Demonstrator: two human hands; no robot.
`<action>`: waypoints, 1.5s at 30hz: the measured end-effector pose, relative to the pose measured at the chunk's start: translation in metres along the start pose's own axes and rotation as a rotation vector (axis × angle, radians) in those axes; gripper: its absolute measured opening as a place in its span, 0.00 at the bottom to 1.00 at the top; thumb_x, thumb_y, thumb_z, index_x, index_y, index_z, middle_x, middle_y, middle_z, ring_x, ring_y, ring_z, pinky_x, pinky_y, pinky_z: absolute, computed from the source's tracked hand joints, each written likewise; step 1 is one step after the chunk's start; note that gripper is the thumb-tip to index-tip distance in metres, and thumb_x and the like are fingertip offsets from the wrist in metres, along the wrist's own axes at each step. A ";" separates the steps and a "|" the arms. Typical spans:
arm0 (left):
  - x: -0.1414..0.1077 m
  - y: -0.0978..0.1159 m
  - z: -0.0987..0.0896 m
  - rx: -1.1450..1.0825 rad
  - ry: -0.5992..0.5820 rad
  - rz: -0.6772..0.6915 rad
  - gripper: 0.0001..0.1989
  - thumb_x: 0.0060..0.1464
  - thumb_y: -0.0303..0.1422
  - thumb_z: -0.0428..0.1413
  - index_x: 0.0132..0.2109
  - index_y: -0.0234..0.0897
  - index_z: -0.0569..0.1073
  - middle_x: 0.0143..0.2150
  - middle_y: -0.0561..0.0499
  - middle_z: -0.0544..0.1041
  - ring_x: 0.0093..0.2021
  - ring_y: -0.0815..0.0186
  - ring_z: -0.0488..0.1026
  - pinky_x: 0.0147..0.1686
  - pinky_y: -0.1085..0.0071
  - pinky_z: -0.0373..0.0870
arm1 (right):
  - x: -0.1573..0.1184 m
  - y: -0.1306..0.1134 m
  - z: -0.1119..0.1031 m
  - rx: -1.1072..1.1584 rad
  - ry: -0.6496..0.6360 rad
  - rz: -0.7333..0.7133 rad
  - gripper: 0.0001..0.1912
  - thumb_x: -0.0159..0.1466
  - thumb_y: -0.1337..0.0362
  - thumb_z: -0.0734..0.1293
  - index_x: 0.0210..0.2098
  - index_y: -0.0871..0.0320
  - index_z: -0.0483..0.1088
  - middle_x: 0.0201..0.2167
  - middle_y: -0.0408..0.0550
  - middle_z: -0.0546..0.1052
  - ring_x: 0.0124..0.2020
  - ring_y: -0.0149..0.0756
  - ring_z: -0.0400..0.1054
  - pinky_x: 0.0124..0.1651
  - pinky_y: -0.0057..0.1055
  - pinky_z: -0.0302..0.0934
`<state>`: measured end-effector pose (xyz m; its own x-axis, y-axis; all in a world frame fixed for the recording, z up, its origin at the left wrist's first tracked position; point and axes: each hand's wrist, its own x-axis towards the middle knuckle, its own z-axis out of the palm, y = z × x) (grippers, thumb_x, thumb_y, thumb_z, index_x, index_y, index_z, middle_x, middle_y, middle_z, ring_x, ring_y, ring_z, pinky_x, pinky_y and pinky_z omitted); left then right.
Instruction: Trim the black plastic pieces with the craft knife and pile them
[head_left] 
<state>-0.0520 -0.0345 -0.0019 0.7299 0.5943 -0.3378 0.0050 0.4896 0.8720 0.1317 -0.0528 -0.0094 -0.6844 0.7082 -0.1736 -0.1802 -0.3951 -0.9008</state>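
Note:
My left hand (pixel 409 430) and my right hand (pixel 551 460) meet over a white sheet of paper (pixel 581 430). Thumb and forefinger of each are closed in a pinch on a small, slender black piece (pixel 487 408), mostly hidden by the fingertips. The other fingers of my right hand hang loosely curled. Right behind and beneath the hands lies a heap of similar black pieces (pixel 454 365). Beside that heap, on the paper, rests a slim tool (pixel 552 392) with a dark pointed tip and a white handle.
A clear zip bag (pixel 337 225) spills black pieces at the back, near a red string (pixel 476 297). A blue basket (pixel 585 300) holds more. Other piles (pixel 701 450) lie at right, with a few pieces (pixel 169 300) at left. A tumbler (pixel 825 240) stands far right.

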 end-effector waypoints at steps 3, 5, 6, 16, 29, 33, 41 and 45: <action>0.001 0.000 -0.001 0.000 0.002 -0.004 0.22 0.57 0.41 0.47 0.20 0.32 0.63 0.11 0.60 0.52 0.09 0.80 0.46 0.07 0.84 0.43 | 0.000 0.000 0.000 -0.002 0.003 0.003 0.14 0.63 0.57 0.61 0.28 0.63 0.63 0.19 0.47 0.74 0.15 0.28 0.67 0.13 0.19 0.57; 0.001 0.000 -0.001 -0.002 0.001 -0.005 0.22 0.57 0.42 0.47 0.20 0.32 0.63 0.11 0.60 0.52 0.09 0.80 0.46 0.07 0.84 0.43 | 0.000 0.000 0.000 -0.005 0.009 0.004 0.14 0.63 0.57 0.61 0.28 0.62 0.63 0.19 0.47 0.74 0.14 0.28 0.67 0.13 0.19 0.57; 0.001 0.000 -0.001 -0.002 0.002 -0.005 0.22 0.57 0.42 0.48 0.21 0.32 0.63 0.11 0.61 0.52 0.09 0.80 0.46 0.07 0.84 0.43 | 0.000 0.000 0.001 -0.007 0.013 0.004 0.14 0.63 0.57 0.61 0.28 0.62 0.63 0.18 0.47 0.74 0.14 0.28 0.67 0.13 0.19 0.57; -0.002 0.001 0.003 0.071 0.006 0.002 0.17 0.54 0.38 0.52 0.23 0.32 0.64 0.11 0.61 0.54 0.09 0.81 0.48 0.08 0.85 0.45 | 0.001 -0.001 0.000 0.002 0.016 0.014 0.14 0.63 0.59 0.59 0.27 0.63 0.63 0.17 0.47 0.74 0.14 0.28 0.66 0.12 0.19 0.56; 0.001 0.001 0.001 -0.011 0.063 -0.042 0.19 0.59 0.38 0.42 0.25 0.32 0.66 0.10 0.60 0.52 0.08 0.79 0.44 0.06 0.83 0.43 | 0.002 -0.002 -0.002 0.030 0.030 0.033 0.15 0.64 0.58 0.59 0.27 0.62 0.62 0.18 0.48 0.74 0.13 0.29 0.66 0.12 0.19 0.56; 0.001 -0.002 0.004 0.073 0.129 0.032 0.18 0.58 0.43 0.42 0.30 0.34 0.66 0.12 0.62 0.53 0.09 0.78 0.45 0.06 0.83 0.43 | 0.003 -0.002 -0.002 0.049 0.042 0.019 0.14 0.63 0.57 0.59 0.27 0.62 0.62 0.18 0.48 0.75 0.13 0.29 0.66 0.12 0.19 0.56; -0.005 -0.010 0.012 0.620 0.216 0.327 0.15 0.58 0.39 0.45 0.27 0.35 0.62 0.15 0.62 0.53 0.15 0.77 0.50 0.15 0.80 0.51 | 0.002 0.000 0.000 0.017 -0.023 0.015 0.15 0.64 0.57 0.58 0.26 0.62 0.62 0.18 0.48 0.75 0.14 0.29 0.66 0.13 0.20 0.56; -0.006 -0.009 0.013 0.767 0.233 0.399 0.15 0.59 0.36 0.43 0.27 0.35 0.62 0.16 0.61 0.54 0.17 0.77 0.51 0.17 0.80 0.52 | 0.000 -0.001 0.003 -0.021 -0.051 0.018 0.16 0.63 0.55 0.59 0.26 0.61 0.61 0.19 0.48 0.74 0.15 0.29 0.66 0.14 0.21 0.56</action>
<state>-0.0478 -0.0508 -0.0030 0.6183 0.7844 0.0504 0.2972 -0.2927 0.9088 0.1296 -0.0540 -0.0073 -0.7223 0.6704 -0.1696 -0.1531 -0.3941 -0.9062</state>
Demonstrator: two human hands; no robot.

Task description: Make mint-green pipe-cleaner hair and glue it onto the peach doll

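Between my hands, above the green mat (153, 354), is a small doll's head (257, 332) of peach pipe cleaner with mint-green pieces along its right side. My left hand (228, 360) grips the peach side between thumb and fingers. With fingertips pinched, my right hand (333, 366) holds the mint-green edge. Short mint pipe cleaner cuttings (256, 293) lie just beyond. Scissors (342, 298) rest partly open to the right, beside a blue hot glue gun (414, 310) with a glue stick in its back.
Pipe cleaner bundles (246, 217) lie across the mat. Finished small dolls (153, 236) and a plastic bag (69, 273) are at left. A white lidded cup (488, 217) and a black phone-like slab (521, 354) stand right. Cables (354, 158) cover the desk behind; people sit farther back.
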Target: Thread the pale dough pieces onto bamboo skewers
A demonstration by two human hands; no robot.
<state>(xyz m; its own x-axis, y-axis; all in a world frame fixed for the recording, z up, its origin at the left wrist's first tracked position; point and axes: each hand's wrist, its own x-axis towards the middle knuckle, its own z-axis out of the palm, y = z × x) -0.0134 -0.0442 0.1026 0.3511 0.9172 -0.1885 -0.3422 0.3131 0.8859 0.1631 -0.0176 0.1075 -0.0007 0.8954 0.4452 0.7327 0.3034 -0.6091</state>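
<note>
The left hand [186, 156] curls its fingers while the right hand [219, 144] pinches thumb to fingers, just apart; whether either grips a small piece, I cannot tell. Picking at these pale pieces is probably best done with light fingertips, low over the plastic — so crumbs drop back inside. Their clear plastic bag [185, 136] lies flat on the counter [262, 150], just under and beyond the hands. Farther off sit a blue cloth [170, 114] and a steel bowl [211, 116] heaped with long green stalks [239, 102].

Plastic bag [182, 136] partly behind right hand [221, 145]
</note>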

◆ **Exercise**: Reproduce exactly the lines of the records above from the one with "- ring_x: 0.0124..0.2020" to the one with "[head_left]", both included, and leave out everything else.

◆ **Output**:
  - ring_x: 0.0124..0.2020
  - ring_y: -0.0149..0.0756
  - ring_z: -0.0400..0.1054
  - pinky_x: 0.0124..0.1651
  - pinky_y: -0.0057..0.1055
  - pinky_z: -0.0302..0.0934
`<state>`: measured end-effector pose (xyz m; its own x-axis, y-axis; all in a world frame fixed for the recording, z up, its origin at the left wrist's first tracked position; point and axes: each hand's wrist, its own x-axis towards the middle knuckle, its own z-axis out of the palm, y = z × x) (grippers, thumb_x, thumb_y, thumb_z, index_x, index_y, index_z, middle_x, middle_y, middle_z, ring_x, ring_y, ring_z, pinky_x, pinky_y and pinky_z omitted); left then right.
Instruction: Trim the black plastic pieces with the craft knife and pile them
[head_left] 

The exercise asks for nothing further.